*** DATA EXCERPT Section Begins ***

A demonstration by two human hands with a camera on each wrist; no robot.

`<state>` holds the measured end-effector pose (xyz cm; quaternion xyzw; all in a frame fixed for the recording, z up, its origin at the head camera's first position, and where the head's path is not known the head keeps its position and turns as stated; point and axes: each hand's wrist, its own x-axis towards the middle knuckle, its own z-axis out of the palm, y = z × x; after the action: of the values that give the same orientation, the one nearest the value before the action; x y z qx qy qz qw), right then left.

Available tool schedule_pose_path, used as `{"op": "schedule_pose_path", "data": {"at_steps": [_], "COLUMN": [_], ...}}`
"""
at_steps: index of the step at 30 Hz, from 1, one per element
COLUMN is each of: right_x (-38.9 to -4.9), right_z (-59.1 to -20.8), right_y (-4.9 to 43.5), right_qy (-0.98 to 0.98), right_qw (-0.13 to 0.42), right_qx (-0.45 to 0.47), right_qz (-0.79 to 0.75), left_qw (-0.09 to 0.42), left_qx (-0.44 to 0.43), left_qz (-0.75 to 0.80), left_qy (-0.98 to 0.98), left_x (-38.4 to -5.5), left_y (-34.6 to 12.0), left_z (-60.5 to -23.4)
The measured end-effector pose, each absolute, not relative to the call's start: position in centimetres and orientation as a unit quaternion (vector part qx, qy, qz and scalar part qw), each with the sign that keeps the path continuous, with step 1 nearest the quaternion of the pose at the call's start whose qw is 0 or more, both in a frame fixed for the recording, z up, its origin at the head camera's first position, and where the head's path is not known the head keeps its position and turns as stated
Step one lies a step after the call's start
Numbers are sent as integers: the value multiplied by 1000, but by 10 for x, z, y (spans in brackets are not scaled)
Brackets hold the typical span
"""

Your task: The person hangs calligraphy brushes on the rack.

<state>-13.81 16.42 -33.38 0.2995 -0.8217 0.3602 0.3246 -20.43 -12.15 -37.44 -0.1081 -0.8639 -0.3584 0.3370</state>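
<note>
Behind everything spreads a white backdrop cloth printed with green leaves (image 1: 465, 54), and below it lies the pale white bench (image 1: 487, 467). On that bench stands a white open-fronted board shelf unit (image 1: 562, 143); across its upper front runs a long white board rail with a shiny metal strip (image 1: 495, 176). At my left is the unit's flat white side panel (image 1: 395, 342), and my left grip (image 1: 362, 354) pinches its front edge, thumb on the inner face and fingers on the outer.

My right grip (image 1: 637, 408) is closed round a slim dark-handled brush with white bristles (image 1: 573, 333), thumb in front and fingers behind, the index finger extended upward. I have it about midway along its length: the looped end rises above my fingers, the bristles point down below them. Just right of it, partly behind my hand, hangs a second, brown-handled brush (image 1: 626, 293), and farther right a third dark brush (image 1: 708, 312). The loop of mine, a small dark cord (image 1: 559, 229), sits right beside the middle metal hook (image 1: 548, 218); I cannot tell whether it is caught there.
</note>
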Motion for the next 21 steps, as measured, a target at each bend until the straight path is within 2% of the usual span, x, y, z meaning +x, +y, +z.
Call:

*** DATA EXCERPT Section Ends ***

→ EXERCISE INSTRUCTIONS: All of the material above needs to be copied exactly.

→ TASK RESPONSE:
A demonstration by two human hands with a camera on each wrist; no robot.

`<state>` holds the measured end-effector pose (xyz cm; quaternion xyzw; all in a frame fixed for the recording, z up, its origin at the head camera's first position, and where the head's path is not known the head keeps its position and turns as stated; point and axes: each hand's wrist, its own x-axis towards the middle knuckle, its own z-axis out of the palm, y = z × x; after the action: of the values that give the same orientation, the one nearest the value before the action; x y z qx qy qz qw), right then left.

Available tool schedule_pose_path, used as `{"op": "schedule_pose_path", "data": {"at_steps": [_], "COLUMN": [_], ...}}`
"""
at_steps: index of the step at 30 Hz, from 1, one per element
COLUMN is each of: right_x (-38.9 to -4.9), right_z (-59.1 to -20.8), right_y (-4.9 to 43.5), right_qy (-0.98 to 0.98), right_qw (-0.13 to 0.42), right_qx (-0.45 to 0.47), right_qz (-0.79 to 0.75), left_qw (-0.09 to 0.42), left_qx (-0.44 to 0.43), left_qz (-0.75 to 0.80), left_qy (-0.98 to 0.98), left_x (-38.4 to -5.5), left_y (-34.6 to 12.0), left_z (-60.5 to -23.4)
The measured end-effector pose, each absolute, not relative to the call's start: position in centimetres and orientation as a unit quaternion (vector part qx, qy, qz and scalar part qw), each with the sign that keeps the path continuous, with step 1 nearest the quaternion of the pose at the call's start whose qw is 0 or more, both in a frame fixed for the recording, z up, its origin at the head camera's first position, and where the head's path is not known the head keeps its position and turns as stated
Step one lies a step after the call's start
Numbers are sent as integers: the value multiplied by 1000, but by 10 for x, z, y (spans in brackets are not scaled)
Brackets hold the typical span
"""

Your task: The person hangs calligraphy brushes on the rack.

<state>-13.81 16.42 -33.38 0.2995 -0.8217 0.3602 0.3246 -20.43 -12.15 -37.44 -0.1081 -0.8639 -0.3584 0.3370</state>
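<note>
Behind everything spreads a white backdrop cloth printed with green leaves (image 1: 465, 54), and below it lies the pale white bench (image 1: 487, 467). On that bench stands a white open-fronted board shelf unit (image 1: 562, 143); across its upper front runs a long white board rail with a shiny metal strip (image 1: 495, 176). At my left is the unit's flat white side panel (image 1: 395, 342), and my left grip (image 1: 362, 354) pinches its front edge, thumb on the inner face and fingers on the outer.

My right grip (image 1: 637, 408) is closed round a slim dark-handled brush with white bristles (image 1: 573, 333), thumb in front and fingers behind, the index finger extended upward. I have it about midway along its length: the looped end rises above my fingers, the bristles point down below them. Just right of it, partly behind my hand, hangs a second, brown-handled brush (image 1: 626, 293), and farther right a third dark brush (image 1: 708, 312). The loop of mine, a small dark cord (image 1: 559, 229), sits right beside the middle metal hook (image 1: 548, 218); I cannot tell whether it is caught there.
</note>
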Motion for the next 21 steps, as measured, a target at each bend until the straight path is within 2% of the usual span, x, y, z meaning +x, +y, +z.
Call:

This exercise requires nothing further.